## DIRECTIONS
Report, as a bare number, how many lines of the material below contain the word "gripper".

## DATA PROVIDED
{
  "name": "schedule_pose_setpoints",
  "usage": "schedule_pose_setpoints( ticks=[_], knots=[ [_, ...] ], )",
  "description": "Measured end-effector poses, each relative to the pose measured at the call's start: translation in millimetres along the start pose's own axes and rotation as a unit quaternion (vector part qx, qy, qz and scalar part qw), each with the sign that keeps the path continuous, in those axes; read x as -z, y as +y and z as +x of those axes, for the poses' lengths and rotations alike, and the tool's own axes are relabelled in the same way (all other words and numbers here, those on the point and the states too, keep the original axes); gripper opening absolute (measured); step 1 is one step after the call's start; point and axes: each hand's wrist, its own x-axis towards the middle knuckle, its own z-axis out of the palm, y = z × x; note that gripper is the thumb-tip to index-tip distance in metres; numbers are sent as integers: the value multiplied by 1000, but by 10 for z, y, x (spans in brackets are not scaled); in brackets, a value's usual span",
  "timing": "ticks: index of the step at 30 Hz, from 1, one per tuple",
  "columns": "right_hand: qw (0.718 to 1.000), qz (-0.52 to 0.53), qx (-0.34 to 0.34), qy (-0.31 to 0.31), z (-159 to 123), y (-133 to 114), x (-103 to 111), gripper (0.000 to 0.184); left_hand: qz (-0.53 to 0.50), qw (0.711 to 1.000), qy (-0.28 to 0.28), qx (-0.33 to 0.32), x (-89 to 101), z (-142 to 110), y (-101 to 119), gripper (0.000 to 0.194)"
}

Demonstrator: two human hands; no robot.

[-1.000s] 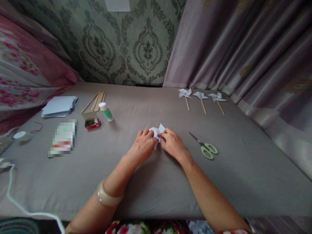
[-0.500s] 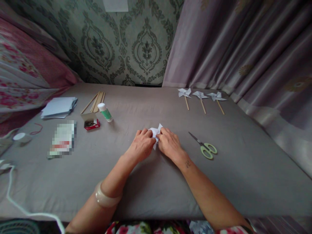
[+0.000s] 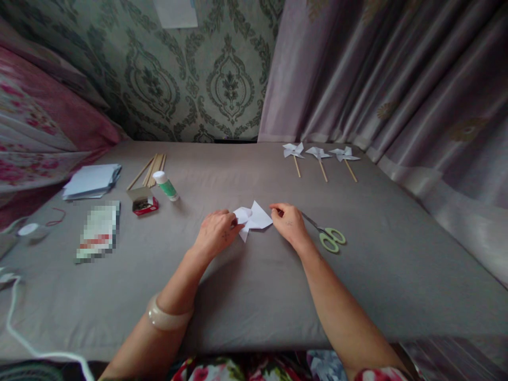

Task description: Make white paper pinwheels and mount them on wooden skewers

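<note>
Near the centre of the head view, a white folded paper with sharp points lies on the matte grey cloth, well away from its edges. The left hand pinches the left side of this paper between thumb and bent fingers; the right hand is curled, its fingertips at the right-hand point, though I cannot tell whether they grip it. A broad stretch of cloth runs from the hands down to the near edge, and another reaches up to the far one. Room is tighter on the right, where scissors with looped pale green handles lie just beside the right hand, blades partly hidden. Farther back, three paper pinwheels on thin stems lie near a glossy, pleated curtain. Toward the left stand a white-capped cylindrical tube and an open red box, near slim wooden sticks and a flat stack of sheets
</note>
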Motion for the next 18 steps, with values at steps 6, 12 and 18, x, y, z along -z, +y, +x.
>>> schedule_pose_setpoints(
  ticks=[6, 12, 18],
  knots=[
    [999, -29, -43, 2, 3, 51, 8, 29, -40, 996, -8, 76, -34, -9, 5, 26],
    [998, -40, -55, -7, 3, 53, 0, 29, -97, 990, -15, 103, -128, 20, 10, 25],
    [997, -37, -64, -13, 5, 65, -9, 30, -156, 979, 6, 134, -175, 57, 10, 20]
  ],
)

## TASK RESPONSE
2